WHAT YOU NEED TO DO →
Output only the lines of the entries that follow, starting at the one with "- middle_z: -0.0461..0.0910" and running down to the one with "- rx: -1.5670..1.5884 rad", both included and unchanged.

EXTRACTED ENTRIES →
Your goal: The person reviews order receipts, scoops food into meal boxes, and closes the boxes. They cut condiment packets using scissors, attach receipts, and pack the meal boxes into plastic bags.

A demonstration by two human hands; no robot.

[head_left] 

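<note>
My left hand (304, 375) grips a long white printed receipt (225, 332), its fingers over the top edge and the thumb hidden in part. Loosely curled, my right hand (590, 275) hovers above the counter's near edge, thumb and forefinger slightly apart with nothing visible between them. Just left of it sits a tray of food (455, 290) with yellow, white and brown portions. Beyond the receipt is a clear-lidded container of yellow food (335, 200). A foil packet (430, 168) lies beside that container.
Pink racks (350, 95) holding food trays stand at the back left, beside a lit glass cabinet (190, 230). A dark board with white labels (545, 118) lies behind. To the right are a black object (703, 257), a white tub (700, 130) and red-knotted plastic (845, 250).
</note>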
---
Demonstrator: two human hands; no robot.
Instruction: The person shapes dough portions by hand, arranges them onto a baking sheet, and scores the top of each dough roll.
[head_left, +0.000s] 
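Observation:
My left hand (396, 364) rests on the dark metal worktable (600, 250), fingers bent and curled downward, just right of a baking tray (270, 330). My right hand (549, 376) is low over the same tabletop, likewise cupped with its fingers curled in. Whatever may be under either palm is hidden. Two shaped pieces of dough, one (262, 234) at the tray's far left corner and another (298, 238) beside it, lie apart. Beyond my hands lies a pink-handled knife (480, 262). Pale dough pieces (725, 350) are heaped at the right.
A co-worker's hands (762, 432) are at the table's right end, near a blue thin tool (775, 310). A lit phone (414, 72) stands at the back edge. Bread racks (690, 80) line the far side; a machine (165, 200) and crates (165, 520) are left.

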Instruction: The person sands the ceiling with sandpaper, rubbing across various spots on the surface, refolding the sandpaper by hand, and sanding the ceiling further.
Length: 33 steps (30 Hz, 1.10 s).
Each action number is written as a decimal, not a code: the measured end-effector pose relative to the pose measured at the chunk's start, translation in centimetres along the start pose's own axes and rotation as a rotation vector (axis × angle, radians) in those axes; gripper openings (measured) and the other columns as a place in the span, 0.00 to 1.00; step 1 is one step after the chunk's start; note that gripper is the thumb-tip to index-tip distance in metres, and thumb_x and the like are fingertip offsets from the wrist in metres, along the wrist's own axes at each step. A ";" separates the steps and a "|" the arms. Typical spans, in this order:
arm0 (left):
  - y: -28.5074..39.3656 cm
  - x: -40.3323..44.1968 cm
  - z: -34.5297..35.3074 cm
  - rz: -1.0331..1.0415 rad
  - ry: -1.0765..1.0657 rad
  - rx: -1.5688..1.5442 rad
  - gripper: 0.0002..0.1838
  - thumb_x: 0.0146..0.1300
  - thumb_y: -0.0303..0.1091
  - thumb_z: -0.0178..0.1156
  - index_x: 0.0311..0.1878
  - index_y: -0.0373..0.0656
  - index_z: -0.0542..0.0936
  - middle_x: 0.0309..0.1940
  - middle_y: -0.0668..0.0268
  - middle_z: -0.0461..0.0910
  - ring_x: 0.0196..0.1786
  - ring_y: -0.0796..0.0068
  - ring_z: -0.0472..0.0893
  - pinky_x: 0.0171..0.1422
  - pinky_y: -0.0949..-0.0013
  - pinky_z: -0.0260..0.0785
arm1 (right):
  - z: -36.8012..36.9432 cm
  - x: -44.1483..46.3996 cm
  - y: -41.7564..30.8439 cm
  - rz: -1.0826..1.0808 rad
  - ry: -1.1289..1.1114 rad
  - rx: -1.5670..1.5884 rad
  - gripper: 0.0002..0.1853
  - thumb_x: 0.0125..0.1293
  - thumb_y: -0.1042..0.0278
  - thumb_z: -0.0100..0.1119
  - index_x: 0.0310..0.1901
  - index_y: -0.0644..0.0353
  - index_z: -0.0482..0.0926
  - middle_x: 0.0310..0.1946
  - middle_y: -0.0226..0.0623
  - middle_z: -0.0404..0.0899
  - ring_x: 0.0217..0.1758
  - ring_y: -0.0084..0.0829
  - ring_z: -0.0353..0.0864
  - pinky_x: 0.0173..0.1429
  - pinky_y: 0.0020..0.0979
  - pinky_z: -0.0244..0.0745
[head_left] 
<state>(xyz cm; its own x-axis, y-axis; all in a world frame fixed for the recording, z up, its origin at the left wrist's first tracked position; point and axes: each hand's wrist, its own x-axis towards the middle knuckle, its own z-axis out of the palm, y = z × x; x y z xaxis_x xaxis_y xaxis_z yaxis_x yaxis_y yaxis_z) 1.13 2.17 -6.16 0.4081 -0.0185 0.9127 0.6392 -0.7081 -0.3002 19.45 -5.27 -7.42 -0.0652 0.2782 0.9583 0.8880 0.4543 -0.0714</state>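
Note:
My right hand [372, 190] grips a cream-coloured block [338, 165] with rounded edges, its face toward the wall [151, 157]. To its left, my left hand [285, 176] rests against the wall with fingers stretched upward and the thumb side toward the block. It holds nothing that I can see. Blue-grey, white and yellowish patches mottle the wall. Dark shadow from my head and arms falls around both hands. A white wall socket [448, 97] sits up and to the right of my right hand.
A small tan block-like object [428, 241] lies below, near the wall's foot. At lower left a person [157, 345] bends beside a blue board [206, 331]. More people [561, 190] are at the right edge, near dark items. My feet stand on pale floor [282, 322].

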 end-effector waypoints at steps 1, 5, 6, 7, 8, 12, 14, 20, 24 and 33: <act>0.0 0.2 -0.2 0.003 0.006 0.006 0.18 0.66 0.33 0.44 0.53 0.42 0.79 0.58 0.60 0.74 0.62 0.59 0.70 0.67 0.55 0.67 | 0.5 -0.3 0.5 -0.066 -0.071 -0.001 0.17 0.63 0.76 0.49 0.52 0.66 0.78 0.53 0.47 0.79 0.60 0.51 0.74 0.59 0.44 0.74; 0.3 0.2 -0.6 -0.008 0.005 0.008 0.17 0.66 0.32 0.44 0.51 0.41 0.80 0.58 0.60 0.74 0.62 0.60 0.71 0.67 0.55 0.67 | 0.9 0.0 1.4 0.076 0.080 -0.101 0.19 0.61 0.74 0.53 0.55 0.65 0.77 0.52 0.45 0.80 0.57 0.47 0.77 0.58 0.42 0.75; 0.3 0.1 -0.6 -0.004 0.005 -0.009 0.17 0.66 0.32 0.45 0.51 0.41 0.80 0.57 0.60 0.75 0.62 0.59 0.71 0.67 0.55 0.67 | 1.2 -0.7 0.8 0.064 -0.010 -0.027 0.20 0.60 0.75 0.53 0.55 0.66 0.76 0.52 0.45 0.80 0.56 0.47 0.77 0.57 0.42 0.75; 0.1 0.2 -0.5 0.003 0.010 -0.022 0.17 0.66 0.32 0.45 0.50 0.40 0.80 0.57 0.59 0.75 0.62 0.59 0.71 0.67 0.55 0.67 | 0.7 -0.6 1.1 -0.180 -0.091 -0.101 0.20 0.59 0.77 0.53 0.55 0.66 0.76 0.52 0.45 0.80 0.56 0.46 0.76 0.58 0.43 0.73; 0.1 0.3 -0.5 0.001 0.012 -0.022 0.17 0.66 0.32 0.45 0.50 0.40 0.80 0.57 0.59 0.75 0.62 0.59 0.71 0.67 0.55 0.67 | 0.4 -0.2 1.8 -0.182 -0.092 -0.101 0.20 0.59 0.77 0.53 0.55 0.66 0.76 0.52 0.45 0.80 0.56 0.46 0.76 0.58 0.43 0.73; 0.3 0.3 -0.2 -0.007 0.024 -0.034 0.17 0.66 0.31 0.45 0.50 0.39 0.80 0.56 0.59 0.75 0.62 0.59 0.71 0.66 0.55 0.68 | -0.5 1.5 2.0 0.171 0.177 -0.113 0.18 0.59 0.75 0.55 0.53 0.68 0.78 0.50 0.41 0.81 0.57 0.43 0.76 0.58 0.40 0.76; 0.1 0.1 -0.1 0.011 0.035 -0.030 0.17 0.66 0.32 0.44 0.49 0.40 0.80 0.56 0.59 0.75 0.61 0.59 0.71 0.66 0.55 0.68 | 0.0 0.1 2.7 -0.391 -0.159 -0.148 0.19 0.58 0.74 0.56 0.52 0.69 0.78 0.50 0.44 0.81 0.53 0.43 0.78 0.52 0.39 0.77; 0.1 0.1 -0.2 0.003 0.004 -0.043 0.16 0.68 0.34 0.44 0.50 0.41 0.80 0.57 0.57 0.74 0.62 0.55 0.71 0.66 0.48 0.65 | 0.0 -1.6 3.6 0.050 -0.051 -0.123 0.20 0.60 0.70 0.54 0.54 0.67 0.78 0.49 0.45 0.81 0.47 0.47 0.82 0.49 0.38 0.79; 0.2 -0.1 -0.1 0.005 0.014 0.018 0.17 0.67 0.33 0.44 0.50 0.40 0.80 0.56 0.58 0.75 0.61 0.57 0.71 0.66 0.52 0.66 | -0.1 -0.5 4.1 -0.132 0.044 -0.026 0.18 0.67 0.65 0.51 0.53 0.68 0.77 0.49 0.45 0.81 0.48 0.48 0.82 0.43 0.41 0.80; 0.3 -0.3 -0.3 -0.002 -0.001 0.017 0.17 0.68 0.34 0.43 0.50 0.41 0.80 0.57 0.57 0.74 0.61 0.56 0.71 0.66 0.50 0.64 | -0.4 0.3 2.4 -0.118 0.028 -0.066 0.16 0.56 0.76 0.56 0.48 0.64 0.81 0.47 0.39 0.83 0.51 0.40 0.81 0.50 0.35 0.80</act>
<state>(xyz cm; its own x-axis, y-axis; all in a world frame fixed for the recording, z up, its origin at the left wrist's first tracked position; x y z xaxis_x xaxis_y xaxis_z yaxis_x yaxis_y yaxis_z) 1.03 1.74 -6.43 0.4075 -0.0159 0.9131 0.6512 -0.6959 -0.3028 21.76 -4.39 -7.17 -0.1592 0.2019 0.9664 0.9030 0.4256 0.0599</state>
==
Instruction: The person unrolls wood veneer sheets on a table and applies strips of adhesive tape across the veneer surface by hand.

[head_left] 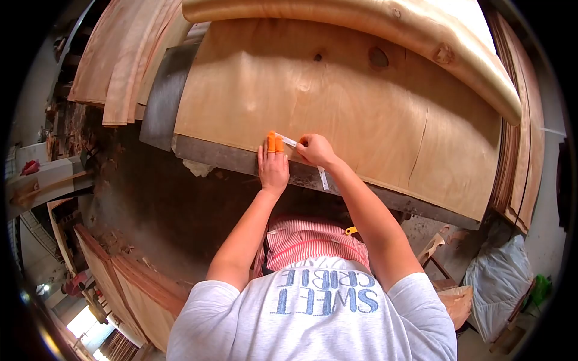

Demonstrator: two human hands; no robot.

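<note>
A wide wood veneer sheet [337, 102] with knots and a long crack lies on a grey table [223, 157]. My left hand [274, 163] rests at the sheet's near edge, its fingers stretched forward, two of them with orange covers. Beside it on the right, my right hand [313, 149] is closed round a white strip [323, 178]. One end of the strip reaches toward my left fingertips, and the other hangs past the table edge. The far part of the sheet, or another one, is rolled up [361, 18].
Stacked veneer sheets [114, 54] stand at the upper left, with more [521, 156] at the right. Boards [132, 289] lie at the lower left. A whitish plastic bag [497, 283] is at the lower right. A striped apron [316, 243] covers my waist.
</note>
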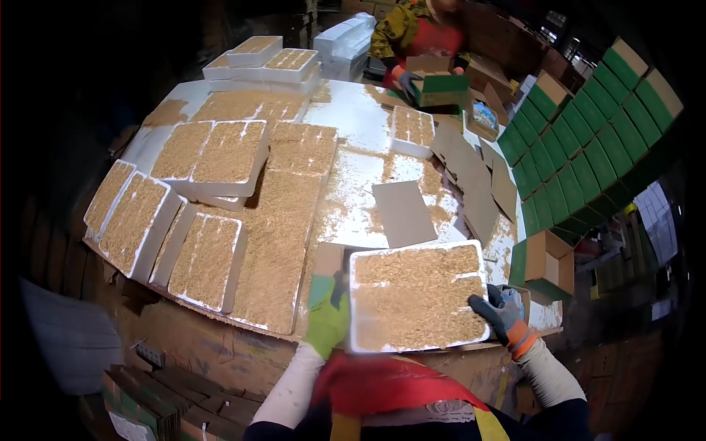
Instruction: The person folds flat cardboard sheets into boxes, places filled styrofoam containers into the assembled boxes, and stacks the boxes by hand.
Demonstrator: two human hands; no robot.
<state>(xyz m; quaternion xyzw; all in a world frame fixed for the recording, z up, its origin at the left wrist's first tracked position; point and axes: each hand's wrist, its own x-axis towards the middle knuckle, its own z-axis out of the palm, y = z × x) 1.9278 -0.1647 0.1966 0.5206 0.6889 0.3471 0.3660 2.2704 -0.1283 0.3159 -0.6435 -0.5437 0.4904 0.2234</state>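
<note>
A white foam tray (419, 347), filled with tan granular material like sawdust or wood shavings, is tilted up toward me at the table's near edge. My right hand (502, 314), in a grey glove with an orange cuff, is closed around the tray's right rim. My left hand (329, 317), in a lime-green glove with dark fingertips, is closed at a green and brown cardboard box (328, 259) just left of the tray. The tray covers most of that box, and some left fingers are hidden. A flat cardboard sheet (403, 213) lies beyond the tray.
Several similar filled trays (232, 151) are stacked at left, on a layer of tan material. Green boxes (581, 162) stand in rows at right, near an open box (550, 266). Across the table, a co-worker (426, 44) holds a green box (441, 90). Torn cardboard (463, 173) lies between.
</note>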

TASK SOLUTION →
  - middle_z: -0.0461..0.0910
  - ring_x: 0.0196..0.1786
  - ring_y: -0.0796..0.0068
  - ring_z: -0.0472..0.0893
  - pinky_x: 0.0171..0.1422
  - pinky_y: -0.0949..-0.0013
  - pinky_z: -0.0260..0.0785
arm1 (right):
  - z: -36.8012..36.9432 cm
  - x: -44.1483..46.3996 cm
  - y: -41.7564..30.8439 cm
  - rz: -1.0826..1.0808 rad
  - ry: -1.1289..1.1114 rad
  - rx: -1.5670..1.5884 rad

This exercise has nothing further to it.